[What the exercise asks]
Nothing below is to be printed except the lines between the line holding "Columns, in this" and the line holding "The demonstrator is", inclusive, each exactly as it appears.

[Input records]

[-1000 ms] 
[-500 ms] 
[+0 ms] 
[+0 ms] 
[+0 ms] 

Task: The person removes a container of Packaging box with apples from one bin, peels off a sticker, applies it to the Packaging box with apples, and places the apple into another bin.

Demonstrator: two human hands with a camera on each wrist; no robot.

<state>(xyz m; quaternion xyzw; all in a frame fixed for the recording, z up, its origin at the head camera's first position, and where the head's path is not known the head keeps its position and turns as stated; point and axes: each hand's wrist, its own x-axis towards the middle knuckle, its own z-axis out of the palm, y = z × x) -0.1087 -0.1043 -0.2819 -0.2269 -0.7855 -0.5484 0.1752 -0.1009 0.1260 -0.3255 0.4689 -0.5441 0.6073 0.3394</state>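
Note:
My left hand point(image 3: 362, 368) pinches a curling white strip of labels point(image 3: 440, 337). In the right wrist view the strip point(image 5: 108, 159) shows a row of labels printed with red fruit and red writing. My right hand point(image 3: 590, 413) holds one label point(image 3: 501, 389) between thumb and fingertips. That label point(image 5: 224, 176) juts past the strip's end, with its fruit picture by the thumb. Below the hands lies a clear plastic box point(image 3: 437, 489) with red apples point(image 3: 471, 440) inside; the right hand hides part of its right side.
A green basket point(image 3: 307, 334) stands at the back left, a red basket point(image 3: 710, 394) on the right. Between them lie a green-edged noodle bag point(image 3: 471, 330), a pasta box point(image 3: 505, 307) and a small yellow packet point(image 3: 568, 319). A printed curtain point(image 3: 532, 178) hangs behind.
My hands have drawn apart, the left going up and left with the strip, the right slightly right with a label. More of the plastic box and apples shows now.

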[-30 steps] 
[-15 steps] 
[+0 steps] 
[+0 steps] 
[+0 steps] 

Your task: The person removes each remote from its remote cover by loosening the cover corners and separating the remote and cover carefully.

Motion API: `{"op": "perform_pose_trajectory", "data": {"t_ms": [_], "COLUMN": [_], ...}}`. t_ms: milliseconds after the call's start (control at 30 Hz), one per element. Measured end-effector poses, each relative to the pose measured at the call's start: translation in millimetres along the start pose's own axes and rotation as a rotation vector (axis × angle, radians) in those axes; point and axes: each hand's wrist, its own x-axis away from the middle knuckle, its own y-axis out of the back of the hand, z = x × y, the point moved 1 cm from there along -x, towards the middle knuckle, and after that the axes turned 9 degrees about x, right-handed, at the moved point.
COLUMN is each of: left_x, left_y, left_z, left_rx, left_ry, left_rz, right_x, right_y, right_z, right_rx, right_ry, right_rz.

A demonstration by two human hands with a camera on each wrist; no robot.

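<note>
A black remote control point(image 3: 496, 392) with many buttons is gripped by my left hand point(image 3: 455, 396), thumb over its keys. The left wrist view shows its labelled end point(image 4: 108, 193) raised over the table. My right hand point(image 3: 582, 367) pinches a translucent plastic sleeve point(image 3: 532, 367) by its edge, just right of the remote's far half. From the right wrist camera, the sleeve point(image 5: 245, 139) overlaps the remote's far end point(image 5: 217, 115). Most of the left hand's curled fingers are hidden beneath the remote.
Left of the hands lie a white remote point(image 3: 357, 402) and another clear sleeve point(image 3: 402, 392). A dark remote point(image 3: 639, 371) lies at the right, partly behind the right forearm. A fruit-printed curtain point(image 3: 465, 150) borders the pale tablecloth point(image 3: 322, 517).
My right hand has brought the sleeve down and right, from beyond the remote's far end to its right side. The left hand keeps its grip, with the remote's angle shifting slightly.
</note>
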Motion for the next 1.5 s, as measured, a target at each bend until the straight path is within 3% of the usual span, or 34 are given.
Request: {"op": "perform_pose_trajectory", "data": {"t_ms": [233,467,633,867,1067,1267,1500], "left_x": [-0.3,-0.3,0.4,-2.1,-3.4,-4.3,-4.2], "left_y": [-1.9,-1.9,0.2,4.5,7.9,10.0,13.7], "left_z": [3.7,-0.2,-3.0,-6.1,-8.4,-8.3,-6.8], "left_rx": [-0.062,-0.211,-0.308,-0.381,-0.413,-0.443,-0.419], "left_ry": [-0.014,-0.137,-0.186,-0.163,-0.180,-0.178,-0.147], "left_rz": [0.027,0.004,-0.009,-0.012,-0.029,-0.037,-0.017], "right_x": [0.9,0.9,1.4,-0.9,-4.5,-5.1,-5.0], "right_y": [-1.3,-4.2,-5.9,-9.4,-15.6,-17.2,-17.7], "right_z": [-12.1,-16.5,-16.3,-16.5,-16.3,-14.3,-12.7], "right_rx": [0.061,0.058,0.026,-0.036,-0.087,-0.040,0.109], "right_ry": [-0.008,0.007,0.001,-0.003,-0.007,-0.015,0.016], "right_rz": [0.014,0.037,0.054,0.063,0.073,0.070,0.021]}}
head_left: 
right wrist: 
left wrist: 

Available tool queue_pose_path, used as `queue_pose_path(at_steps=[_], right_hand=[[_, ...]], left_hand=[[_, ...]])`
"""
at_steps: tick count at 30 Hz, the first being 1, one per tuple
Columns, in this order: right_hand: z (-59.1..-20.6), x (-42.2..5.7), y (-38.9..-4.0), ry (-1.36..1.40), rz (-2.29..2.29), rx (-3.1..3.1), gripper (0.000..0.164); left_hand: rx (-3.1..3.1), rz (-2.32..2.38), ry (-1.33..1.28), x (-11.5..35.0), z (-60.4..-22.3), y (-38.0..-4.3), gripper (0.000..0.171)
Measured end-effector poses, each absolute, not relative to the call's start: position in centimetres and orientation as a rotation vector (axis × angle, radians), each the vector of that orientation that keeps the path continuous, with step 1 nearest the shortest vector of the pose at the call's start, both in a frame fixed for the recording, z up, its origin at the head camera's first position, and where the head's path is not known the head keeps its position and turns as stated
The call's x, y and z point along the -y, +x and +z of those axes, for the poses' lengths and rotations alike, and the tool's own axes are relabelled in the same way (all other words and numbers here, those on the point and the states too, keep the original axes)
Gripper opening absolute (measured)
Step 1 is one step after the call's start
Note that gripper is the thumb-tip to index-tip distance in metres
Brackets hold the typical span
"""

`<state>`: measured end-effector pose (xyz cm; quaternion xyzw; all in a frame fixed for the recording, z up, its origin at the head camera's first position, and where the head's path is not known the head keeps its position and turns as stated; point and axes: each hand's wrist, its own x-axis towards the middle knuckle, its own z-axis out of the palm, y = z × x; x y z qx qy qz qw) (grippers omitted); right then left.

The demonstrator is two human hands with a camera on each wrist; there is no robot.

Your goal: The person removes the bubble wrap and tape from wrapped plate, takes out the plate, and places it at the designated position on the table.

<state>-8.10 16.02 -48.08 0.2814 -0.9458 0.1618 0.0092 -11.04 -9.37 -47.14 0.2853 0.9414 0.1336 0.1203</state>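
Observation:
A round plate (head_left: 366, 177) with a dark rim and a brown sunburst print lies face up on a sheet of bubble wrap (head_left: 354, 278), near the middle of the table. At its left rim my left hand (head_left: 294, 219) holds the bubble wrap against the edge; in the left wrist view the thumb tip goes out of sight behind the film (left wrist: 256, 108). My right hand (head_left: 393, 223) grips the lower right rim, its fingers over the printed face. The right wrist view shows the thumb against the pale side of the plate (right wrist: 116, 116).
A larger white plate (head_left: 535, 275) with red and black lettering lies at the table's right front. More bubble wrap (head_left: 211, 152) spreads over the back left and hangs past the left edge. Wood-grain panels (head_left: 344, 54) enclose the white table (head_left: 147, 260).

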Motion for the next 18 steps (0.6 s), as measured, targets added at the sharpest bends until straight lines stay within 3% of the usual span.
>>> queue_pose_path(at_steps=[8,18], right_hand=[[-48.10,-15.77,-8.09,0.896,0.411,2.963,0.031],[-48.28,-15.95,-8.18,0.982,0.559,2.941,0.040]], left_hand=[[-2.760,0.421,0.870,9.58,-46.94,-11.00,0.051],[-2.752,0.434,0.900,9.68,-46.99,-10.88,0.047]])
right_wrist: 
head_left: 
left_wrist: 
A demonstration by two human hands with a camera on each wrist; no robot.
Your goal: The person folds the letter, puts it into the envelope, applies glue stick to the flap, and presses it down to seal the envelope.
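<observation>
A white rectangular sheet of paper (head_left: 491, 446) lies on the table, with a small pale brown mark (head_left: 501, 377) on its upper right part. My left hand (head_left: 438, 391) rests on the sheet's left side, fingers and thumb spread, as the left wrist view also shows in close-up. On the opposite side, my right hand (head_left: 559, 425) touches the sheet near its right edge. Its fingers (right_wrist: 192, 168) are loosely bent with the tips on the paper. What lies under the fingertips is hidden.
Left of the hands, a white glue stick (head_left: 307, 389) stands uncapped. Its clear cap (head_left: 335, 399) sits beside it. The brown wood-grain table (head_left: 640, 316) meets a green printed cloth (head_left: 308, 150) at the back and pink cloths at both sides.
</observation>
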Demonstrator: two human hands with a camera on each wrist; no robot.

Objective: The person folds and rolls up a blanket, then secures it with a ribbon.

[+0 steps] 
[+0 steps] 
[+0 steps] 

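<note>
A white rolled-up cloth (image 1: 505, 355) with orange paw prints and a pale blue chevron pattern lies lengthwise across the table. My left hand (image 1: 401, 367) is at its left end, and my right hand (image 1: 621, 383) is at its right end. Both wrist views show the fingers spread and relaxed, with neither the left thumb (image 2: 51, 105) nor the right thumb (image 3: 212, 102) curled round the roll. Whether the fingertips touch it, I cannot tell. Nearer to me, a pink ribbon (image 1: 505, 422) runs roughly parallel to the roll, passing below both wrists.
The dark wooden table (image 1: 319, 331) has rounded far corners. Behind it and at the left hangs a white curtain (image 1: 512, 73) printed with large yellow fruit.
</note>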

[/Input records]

[Answer to this task]
Columns, in this order: right_hand: z (-59.1..-20.6), x (-42.2..5.7), y (-38.9..-4.0), ry (-1.36..1.40), rz (-2.29..2.29), rx (-3.1..3.1), gripper (0.000..0.164); left_hand: rx (-3.1..3.1), rz (-2.32..2.38), ry (-1.33..1.28), x (-11.5..35.0), z (-60.4..-22.3), y (-38.0..-4.3), gripper (0.000..0.171)
Measured end-effector poses, each absolute, not relative to the call's start: position in centimetres and orientation as a rotation vector (axis × angle, radians), each the vector of that orientation that keeps the path continuous, with step 1 nearest the shortest vector of the pose at the call's start, both in a frame fixed for the recording, z up, its origin at the head camera's first position, and where the head's path is not known the head keeps its position and turns as stated
The call's x, y and z point along the -y, +x and +z of those axes, for the poses' lengths and rotations alike, and the tool's own axes are relabelled in the same way (all other words and numbers here, those on the point and the states too, keep the original axes)
Gripper opening absolute (measured)
Step 1 is one step after the call's start
Note that gripper is the thumb-tip to index-tip distance in metres
Brackets hold the typical span
"""

`<state>`: measured end-effector pose (xyz cm; quaternion xyzw; all in a frame fixed for the recording, z up, its origin at the head camera's first position, and where the head's path is not known the head keeps its position and turns as stated; point and axes: each hand's wrist, its own x-axis towards the middle knuckle, its own z-axis out of the palm, y = z × x; x y z qx qy qz qw) (grippers omitted); right then left.

The demonstrator is two human hands with a camera on each wrist; there is no robot.

The exercise is now done.